12.02.16 3 min. read

Not good enough.

That’s the assessment of the Parliament’s Joint Committee that has been investigating the Draft Investigatory Powers Bill, which will set the guidelines for how the UK carries out intelligence gathering in this era when terror and cyberthreats are merging.

And our Cyber Security Advisor Erka Koivunen who testified in front of the committee, agrees.

“Sharper, clearer definitions are required in order to protect both the privacy of citizens and viability of the British tech industry,” he said after reviewing the 198-page report.

Legislators hope to pass the bill before the Data Retention and Investigatory Powers Act 2014 expires in December of this year.

A few major problems stood out for Erka.

“The committee’s case for Equipment Interference, known by some as ‘hacking,’ is persuasive and also give voice to the equally persuasive critics of the Government having the power to intrude upon communications in way that lawfully captures evidence,” he said.

“However, there appears to be little discussion about collateral damage caused by bulk equipment interference activities.

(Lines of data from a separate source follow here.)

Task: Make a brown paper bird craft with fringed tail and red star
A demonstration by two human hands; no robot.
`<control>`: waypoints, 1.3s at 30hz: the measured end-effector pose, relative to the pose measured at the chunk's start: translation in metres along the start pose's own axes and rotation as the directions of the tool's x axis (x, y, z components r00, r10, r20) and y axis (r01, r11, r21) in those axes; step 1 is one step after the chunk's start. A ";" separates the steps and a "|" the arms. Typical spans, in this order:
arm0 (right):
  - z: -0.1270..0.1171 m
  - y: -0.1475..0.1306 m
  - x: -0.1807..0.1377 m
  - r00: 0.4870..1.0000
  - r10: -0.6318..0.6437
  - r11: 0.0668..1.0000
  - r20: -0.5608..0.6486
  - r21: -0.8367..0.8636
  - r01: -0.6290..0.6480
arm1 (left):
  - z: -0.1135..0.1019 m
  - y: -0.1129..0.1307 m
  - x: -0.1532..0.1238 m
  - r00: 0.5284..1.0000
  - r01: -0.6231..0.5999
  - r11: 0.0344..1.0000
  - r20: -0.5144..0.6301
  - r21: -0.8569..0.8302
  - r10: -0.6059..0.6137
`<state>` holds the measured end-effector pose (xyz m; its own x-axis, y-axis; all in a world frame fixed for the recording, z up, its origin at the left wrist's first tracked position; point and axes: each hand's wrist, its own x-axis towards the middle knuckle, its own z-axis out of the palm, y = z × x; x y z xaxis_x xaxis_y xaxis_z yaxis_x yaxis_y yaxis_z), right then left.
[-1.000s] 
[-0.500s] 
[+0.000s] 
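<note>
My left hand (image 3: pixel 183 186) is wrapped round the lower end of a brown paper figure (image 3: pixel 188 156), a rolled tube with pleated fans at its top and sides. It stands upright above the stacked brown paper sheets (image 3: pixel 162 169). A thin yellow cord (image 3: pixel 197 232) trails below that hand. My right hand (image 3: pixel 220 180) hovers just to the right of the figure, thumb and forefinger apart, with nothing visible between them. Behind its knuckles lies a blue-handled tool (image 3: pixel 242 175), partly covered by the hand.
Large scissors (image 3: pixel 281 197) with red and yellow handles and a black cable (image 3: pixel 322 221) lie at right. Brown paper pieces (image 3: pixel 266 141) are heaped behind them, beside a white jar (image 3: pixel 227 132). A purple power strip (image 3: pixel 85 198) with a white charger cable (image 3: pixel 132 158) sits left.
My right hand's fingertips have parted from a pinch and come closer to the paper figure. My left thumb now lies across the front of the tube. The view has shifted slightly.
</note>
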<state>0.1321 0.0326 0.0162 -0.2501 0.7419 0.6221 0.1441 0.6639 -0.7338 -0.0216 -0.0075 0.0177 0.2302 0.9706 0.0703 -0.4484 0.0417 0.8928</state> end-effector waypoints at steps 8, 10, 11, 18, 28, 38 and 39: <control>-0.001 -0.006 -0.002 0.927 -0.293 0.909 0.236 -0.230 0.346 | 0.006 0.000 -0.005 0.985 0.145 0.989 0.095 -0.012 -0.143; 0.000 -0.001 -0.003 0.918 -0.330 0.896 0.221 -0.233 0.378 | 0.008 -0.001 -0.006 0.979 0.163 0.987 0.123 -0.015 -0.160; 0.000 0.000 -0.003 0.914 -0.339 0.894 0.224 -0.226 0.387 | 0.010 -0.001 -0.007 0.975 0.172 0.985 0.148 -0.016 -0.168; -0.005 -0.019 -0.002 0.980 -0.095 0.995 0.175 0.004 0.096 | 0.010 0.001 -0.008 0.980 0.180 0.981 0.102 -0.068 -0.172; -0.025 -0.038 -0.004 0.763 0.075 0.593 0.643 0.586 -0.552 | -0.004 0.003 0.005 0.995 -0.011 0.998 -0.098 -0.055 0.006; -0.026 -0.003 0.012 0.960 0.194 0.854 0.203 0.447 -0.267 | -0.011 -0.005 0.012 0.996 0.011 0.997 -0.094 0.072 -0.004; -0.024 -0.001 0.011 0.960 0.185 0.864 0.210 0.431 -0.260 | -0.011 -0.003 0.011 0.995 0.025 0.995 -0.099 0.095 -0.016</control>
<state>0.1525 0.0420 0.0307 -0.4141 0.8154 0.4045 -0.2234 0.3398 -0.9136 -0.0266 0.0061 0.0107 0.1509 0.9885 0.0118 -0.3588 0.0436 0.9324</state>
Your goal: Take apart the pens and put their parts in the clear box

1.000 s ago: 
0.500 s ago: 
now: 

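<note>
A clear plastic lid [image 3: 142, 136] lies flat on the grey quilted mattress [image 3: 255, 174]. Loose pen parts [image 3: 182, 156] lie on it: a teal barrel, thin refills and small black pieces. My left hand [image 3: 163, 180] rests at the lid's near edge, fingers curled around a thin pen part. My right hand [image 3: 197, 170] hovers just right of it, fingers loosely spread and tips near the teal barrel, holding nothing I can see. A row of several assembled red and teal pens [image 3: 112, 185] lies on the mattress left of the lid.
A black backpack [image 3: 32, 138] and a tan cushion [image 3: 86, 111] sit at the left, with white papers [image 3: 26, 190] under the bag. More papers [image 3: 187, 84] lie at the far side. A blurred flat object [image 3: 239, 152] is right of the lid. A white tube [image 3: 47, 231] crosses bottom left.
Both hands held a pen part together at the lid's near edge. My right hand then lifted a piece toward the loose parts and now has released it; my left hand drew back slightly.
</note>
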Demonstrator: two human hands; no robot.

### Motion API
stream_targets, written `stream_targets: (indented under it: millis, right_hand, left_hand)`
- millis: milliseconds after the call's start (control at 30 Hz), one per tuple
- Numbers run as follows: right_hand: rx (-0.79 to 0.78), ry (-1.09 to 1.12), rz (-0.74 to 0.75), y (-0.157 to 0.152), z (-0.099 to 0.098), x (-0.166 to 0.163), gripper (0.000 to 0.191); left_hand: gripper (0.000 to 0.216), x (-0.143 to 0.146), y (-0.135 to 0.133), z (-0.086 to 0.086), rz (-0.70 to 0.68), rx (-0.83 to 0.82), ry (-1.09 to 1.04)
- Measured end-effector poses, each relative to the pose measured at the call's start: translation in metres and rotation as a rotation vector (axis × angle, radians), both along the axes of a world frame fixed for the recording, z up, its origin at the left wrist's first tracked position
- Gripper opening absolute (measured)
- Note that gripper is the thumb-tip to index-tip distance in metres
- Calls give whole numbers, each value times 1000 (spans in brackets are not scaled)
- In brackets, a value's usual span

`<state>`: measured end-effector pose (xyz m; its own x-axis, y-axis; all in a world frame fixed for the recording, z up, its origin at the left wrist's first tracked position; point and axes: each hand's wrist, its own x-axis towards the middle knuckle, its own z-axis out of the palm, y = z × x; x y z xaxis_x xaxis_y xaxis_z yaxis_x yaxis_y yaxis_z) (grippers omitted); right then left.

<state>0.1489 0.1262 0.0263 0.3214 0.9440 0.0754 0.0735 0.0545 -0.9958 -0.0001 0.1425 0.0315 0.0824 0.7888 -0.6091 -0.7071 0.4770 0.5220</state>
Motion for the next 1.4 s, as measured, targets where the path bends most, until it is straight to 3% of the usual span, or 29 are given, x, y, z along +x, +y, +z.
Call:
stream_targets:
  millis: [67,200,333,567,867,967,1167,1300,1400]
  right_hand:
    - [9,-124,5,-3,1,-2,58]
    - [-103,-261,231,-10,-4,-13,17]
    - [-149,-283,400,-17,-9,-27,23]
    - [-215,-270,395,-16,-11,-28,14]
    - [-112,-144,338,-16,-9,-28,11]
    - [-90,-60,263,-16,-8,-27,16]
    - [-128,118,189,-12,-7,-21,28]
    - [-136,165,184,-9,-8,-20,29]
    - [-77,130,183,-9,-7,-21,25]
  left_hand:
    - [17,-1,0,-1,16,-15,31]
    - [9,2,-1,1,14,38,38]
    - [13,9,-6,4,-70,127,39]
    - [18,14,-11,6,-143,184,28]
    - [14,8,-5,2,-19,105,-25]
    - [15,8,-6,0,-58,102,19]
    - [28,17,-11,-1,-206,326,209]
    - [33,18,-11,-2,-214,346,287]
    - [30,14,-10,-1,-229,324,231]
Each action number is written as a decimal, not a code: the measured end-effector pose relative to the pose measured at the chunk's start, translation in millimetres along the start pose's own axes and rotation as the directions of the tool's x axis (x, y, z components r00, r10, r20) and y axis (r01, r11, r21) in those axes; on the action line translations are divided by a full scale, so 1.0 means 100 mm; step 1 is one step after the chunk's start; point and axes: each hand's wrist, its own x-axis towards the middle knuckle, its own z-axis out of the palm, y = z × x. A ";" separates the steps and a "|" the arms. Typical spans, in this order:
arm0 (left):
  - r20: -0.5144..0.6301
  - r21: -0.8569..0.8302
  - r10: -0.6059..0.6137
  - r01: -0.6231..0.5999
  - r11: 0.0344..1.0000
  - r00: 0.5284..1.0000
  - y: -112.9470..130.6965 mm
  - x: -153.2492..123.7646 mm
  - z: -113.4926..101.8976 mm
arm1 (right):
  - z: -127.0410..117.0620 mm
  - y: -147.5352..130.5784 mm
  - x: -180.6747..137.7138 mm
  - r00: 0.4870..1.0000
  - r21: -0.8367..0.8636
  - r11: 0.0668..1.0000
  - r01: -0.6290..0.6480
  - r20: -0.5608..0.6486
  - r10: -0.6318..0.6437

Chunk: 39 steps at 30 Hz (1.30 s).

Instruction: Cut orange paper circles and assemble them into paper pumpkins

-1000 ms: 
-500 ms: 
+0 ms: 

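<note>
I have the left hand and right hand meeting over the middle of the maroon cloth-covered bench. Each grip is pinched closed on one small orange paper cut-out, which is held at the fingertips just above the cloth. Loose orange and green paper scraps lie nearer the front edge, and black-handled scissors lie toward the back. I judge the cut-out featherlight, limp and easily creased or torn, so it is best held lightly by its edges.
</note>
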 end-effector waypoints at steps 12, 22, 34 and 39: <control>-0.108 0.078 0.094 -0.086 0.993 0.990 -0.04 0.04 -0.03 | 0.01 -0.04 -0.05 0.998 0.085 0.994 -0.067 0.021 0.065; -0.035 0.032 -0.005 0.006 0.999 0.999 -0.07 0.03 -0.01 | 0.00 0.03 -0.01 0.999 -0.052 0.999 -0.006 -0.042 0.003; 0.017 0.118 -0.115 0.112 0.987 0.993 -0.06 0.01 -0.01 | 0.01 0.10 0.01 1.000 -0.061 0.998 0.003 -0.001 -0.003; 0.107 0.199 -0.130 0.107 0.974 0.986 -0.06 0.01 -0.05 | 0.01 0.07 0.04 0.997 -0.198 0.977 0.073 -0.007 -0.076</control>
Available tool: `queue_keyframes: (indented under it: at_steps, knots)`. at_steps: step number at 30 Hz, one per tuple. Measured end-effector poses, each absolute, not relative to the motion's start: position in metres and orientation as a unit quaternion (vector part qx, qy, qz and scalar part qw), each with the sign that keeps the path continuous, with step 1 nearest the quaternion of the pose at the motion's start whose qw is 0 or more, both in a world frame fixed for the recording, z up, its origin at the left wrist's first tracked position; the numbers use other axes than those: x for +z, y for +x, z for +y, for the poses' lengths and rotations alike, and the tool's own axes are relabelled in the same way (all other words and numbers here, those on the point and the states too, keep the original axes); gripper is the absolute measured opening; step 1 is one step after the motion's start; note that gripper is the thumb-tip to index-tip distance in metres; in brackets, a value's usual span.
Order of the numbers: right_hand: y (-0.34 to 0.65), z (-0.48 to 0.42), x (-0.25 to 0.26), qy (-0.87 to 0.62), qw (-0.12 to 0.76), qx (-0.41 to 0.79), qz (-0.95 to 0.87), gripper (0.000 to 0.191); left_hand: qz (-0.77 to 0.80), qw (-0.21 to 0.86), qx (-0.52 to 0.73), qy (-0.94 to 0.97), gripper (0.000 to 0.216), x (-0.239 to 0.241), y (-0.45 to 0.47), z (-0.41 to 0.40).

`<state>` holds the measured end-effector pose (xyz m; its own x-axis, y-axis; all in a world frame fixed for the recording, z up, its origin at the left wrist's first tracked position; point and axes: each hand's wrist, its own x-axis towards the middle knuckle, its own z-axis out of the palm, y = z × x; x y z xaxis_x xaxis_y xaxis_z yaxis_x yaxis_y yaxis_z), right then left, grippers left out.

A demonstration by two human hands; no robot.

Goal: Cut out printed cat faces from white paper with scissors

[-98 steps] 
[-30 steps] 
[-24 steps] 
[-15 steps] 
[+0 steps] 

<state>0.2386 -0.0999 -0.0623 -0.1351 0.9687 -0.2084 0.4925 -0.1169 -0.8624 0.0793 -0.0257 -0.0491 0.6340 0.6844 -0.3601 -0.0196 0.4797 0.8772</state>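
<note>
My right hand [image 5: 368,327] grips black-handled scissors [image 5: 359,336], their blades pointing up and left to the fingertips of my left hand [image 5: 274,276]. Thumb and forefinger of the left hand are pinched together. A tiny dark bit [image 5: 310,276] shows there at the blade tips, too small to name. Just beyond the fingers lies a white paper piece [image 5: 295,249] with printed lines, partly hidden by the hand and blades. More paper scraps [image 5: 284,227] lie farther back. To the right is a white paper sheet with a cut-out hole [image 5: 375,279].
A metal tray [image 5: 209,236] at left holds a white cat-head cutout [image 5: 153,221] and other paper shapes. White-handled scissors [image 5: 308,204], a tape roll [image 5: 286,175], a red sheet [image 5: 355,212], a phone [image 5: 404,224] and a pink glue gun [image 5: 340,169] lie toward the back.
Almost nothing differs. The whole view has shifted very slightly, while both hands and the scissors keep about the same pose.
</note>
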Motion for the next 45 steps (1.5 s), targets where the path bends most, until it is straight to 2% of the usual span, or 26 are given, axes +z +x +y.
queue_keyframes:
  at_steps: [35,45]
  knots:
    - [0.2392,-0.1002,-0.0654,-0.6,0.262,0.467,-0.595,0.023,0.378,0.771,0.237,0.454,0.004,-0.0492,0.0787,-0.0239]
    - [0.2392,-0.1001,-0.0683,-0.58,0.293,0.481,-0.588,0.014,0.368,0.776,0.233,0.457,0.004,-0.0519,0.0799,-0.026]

We’ve seen in the Stellar Wind and Belgacom cases that equipment interference activity on non-terrorist and non-combatant organizations can be used to create stepping-stones to the intended targets, or as way to hide the intelligence traces that would point the operation back to GCHQ.”

Limiting the scope of investigations is key, along with allowing developers that ability to preserve the integrity of their products.

“We support Mozilla and the open source community in the insistence that all vulnerabilities should be identified and fixed, regardless of who put them there,” Erka said.

The committee made a strikingly straightforward case for bulk collection of data, noting that search tools can make such information relevant.

“However, the justification for such powers — ‘why would the authorities request the bulk powers if they didn’t believe them to be effective’ — is simply naïve,” Erka said.

“It has been demonstrated many times over that GCHQ and NSA have invested lots of time and resources in bulk collection. It is only natural for them to defend their investment and seek to continue their work without interruption. Doing otherwise would put past conduct under scrutiny and future activities in question.”

Privacy advocates generally agree that the bill should not become law in its current form.

“It needs more than mere tweaking, it needs to be fundamentally rethought and rebuilt,” said Lord Paul Strasburger, who was on the committee.

“Like the other two committees, [we] found the Bill to be sloppy in its wording and short on vital details,” he said.

Erka notes that the clock is ticking quickly.

“The ‘sunset clause’ now forces the UK Government to work against the clock as the old RIPA authorities will cease to exist in the near future. Talk about “going dark!'”

The threat of a complete lapse in surveillance will be wielded by proponents of a purposely vague and broad law. That should not happen, especially given the abundance of input the government has.

“The bill, as written, fails to address our concerns about the potential for abuse and lack of oversight. We applaud the committee for addressing these shortcomings—and encourage the Government not to use the rush to pass the law as an excuse to pass a flawed bill.​”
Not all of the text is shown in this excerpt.